Cuento «La carne fría» por Monse Arosemena

Me dijo que coma mucho dulce, que me acueste sobre el lado izquierdo y que lo llame en una hora.

¿Nada más?, preguntó Alfredo.

Nada más.

Esperamos una hora y a las nueve ya estábamos en la sala de emergencias.

No escucho nada, fue lo primero que dijo el enfermero de turno cuando acercó el monitor a mi barriga. Hacía presión al punto de incomodarme. La carne cedía, la presión era dolorosa. El pedazo de carne que separaba ese aparato de lo que debía ser mi hijo, latía.

Hacía ya siete meses que un bultito me iba creciendo en la barriga; un bultito de ilusión, también, fue haciendo de lado los planes de una pareja libre de las responsabilidades que supone la paternidad. Ni no deseado, ni planificado, decíamos. Tenía clara mi ambición profesional y, a la par, las ganas de dejar un “legado” o, mejor dicho, el deseo egoísta de tener compañía, de no envejecer solos.

Creo que no, no lo escucho, insistió el enfermero cuando llegó el ecógrafo.

Espere, por favor, le respondió.
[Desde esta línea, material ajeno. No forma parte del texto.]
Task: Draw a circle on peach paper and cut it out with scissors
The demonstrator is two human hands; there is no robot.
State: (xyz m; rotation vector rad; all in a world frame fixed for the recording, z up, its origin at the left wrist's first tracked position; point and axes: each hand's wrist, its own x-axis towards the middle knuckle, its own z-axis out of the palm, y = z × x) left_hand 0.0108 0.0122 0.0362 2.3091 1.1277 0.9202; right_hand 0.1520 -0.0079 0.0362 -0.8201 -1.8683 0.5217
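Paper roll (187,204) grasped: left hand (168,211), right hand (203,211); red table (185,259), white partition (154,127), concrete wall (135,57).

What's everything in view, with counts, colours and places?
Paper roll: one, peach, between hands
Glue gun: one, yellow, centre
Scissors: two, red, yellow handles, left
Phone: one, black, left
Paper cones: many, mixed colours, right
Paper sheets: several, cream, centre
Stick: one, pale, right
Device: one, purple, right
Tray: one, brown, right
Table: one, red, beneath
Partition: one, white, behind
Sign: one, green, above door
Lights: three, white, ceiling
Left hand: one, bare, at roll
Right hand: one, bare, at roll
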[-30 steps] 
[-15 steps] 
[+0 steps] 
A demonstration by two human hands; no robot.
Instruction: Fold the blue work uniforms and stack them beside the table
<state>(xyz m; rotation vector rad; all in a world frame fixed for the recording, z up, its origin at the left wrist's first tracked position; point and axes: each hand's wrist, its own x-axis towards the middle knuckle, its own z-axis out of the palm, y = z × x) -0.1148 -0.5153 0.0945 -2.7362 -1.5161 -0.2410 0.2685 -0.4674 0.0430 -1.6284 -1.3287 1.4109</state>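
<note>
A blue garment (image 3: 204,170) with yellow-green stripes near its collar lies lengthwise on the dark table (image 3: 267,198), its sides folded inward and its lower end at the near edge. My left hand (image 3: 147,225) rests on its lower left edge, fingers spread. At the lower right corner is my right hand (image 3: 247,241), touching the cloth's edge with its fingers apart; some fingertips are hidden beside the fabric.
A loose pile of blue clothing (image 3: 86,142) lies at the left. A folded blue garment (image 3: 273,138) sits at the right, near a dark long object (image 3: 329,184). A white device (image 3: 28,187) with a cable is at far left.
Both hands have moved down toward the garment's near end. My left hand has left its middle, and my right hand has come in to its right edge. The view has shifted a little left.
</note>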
Me acaba de ordenar el doctor que esperemos.

¿Estás sudando?, le pregunté a Alfredo cuando sentí el miedo en la transpiración de sus manos. ¿Te acuerdas cuando todos se burlaban de ti porque te sudaban las manos en la montaña rusa?, atiné a decir para no seguir callando.

Pero él no pudo hablar. Me apretó otra vez la mano y forzó una sonrisa.

¿Le dijiste a mi madre?, pregunté.

Vienen en camino, respondió en seco.

En eso apareció el doctor Alcívar con su estoicismo de siempre. Me saludó con un beso en la frente y a Alfredo con un apretón sobre el hombro. Muy ordenado en cada paso, revisó el informe e hizo señas al enfermero para que me trasladaran a la sala de ecografías. Todo sin decir una palabra.

También él probó con el monitor insistiendo con una presión más confiada, más fuerte, achicando aun más el grosor de la carne que nos separaba a todos de ese otro pedazo de carne que, de a poco, se había ido convirtiendo en mi hijo.

Se va a llamar Alfredo, le dije al enfermero cuando lo descubrí mirándome. O bueno, le habíamos puesto.

Alfredo me apretó con más fuerza, me miró y negó con la cabeza. Mientras tanto yo iba tomando aire por la nariz y lo sacaba por la boca, imaginando cómo lo haría en el curso prenatal al que me había anotado el día anterior.

Está bien, respire, reafirmó el doctor. Vamos a hacerle la ecografía para verificar los latidos.

Me recostaron en otra camilla. Después vino el frío de ese material gelatinoso que me esparcieron por la panza. También la mano de Alfredo seguía fría, cada vez más fría.

¿Cómo se llama eso?, pregunté señalando al aparato que se deslizaba sobre mi barriga.

Transductor, respondió el doctor.

Sonreí: es que no sabía cómo se llamaba.

Entonces el transductor bailaba sobre mi barriga mientras yo trataba de espiar lo que aparecía en la pantalla. Alfredo también. Pero el doctor la ajustó tratando de dejarla fuera del alcance de nuestra visión. 

De cualquier manera no hubiéramos entendido nada. Cuando los niños están creciditos dentro de la barriga, siempre es difícil descifrar en esas imágenes qué es cada parte.

El doctor ordenó al enfermero que se retirara. Mientras Alfredo y yo sufríamos en silencio, ellos analizaban la pantalla, señalando arriba, señalando abajo.

Poco después el doctor regresó el transductor a su base. El transductor, esa palabra nueva que acababa de aprender. Se tomó su tiempo para acomodarlo, siempre ordenado y pausado. El ecógrafo dio un paso atrás. El doctor, sentado sobre una butaquita celeste, se tapó la nariz y la boca con una mano y dejó escuchar cómo el aire le entraba por la nariz en una inhalación profunda. Negó con la cabeza.

No hay latido.

A lo que Alfredo atropelladamente reclamó: ¿Pero por qué, doctor, por qué nos pasó esto a nosotros?

Hay casos así, alcanzó a responder rascándose la cabeza. Lo siento mucho, de veras… lo vamos a investigar.

Me incorporé en la camilla y limpié la gelatina helada con un papel mientras pensaba que esa carne que estaba dentro de mí también se iría poniendo fría.

Le sobé el hombro a Alfredo sin entender muy bien por qué me hacía la fuerte. Todavía no atinaba a llorar porque entonces solo podía acunar un pensamiento desesperado.

Pero, doctor, ¿cuánto debemos esperar ahora para volverlo a intentar?